The IRS portal for unenrolling provides taxpayers with two choices for opting out: They can use their existing IRS online account, if they have one, or they can use an application called ID.me, which confirms an individual’s identity in a multistep process that includes directing the taxpayer to take a selfie with their cellphone’s camera and digitally compare it with the image on their driver’s license.
For some, that process has been straightforward enough. Jeffrey Porter of Porter & Associates CPAs in Huntington, West Virginia, relayed that none of his clients have voiced any difficulties, and his own daughter and her husband were able to unenroll in just a few minutes.
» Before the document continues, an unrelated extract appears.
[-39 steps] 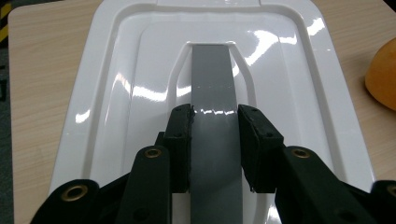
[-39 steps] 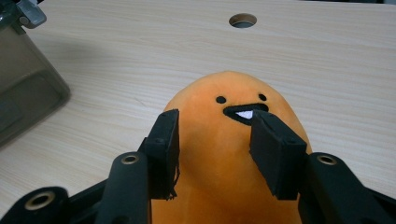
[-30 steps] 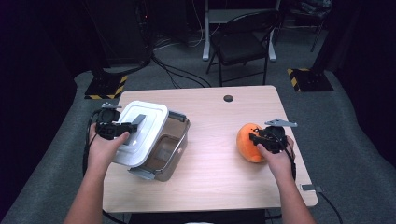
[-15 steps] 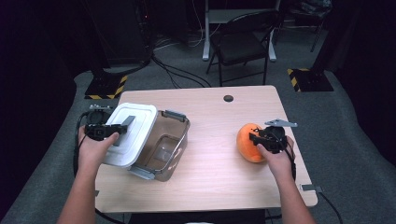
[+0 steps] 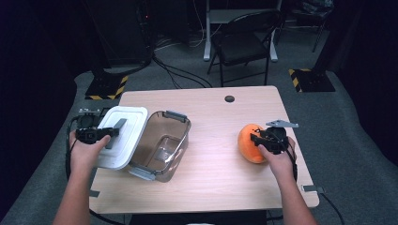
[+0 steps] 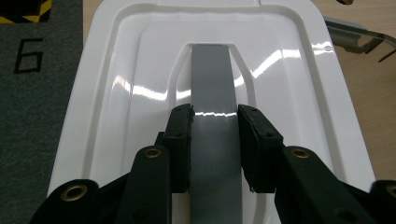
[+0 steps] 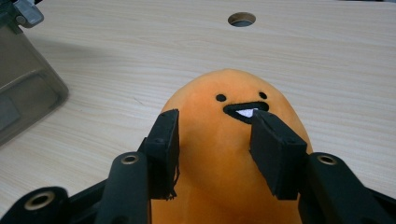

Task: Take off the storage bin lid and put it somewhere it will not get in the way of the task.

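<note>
White plastic catches the light on the lid, which the left tongs hold by its raised grey handle strip, one jaw pressed to each side of the strip; that strip is the one narrow ridge on a broad, smooth surface, so it is the sensible place to pinch. In the high view the lid sits at the left edge of the desk, overlapping the left rim of the clear container, and it looks slightly tilted, though whether it rests on the rim or is carried clear of it cannot be told. The container stands open, with grey latches at its far and near ends and nothing visible inside, which suggests the lid is being kept aside to leave the opening free. Well apart, at the right side of the desk, the orange plush toy with a small stitched face lies on the wood, and the right tongs straddle its rounded body, both jaws against the fabric and set fairly wide because the toy is bulky and soft. A likely reading is that the toy is meant for the open container, and the grip around its middle would suit lifting it across.
</note>
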Motion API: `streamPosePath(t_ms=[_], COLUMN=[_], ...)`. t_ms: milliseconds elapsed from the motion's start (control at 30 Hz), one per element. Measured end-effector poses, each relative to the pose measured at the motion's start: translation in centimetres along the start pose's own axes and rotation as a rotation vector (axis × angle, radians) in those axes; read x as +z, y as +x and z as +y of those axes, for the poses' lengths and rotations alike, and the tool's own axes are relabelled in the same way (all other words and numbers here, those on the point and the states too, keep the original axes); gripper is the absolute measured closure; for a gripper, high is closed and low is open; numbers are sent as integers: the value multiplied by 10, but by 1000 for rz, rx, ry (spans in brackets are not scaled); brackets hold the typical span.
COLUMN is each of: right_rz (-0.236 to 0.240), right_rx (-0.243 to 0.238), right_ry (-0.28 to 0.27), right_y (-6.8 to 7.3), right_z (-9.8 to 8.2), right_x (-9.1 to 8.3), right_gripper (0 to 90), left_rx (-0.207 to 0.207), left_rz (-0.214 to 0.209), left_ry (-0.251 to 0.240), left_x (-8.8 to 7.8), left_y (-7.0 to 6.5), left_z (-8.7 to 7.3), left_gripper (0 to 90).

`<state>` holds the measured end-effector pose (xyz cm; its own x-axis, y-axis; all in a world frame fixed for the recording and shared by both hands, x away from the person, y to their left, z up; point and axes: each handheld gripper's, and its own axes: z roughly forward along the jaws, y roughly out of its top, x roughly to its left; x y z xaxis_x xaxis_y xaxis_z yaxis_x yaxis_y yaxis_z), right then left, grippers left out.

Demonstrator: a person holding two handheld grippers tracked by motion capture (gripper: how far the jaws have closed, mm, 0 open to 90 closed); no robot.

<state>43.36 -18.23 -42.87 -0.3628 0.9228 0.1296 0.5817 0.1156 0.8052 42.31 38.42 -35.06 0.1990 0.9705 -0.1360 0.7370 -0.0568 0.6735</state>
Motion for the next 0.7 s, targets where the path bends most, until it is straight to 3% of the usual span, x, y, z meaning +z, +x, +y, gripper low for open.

But that experience hasn’t been universal. “I understand you need an advanced degree in mathematics or computer science in order to work your way through that website,” Brosi said. Pon similarly warned that taxpayers should budget at least an hour to unenroll from the CTC payments.
Miller cautioned that despite the government’s efforts at public awareness, the burden of helping taxpayers navigate the advance payments and whether to unenroll ultimately falls on tax practitioners. The government is “absolutely relying on tax preparers to guide taxpayers in the opt-out process,” she said.